Thanks, my friend, for bringing this subject up. You made me think tonight...:D
 
I laughed.

Of course a man should pay child support if he fathers a child. He was willing to gamble.

You don't get to take back your bet in a real poker game if you legitimately lose.
 
If you can give away your children at no cost, then one parent should have the right not to be involved AT NO COST (provided that was the position prior to the birth).

You can't always give away your child at no cost, nor should there be carte blanche for a man to help with procreation without sharing responsibility for that action. If you can't care for a child don't have it - that hatchet swings both ways at both parties at all times. It's sad that people seem to think child support is "free money"; it's equally sad when some people use it as such, and they, just like deadbeat sperm donors(we'll not call them fathers, because if they were child support would be "dad helping to raise his seed"), should be punished.

If that one woman decides to have a child on her own... that's an entirely different story, done in a totally different way. I'm just talking about guys that wanna get laid and end up fathering a kid and don't want to be responsible.
 
"It's not fair! Wah-wah-wah!" When men can carry the child, too, then it will be fair.

As it is, you stick your dick in a cooch and you're taking a chance on creating a child. Your let your sperm out, you no longer have rights over it; the woman hasn't let the egg out, she still has rights over it, whether to have it removed or carry it to term.

People keep harping on women having a "get out of jail free" card with abortion. But I can assure you that in all but the most extraordinarily depraved cases, the decision to have an abortion is not only incredibly difficult, but it will haunt you for the rest of your life.

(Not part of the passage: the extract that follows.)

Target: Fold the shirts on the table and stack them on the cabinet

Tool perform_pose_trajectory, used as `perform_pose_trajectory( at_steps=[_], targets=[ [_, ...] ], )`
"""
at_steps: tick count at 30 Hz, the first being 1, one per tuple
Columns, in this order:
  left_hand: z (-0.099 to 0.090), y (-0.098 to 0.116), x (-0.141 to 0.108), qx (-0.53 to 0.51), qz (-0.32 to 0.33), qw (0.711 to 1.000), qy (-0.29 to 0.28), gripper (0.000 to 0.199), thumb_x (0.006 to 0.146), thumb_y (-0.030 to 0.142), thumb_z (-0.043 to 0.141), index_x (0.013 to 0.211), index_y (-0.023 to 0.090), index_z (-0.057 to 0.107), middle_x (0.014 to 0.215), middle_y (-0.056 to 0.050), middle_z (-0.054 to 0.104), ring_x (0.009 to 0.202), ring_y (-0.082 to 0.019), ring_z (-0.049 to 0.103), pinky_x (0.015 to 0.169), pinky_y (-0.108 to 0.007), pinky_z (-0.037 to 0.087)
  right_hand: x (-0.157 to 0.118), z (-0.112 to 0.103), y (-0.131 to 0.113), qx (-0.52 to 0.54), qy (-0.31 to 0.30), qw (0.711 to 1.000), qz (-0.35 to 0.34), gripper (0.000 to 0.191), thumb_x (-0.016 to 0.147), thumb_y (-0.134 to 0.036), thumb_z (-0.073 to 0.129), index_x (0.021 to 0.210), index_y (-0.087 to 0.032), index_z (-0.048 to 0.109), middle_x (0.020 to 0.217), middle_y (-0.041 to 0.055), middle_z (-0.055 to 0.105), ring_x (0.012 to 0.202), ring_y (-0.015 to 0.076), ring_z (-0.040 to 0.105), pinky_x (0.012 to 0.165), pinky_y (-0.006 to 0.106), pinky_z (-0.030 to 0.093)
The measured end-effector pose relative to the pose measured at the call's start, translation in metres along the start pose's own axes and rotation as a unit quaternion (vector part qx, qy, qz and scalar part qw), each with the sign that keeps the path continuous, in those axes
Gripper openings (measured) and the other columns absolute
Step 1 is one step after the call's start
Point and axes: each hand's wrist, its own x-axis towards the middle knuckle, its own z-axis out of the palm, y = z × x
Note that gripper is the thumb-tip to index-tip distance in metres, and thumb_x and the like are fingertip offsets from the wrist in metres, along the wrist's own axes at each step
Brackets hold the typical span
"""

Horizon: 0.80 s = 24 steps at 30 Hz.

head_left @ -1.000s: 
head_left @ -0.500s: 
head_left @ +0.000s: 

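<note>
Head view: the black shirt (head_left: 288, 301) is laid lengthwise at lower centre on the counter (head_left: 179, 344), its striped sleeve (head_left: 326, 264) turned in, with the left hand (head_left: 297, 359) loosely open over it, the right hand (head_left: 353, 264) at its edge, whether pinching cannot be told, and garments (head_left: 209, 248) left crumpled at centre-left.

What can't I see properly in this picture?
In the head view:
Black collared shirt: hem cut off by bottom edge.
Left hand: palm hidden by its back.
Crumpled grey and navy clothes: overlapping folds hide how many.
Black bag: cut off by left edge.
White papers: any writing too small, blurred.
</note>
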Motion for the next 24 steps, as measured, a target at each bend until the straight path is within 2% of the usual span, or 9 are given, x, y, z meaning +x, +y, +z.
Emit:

It is not something women do lightly, so just put that out of your mind. Neither is giving a child up for adoption. No man has any right to say what a woman should or shouldn't do, because he doesn't have that choice to make, he doesn't get to carry the child, he doesn't have to go through the pain and hormonal changes and the post-partum depression, and so he doesn't get to abort the child or give the child up.

The man only has to ejaculate, and so he only gets to take responsibility for his half of the conception... and if that conception goes through, he should help bring that child up. That is as fair as life gets.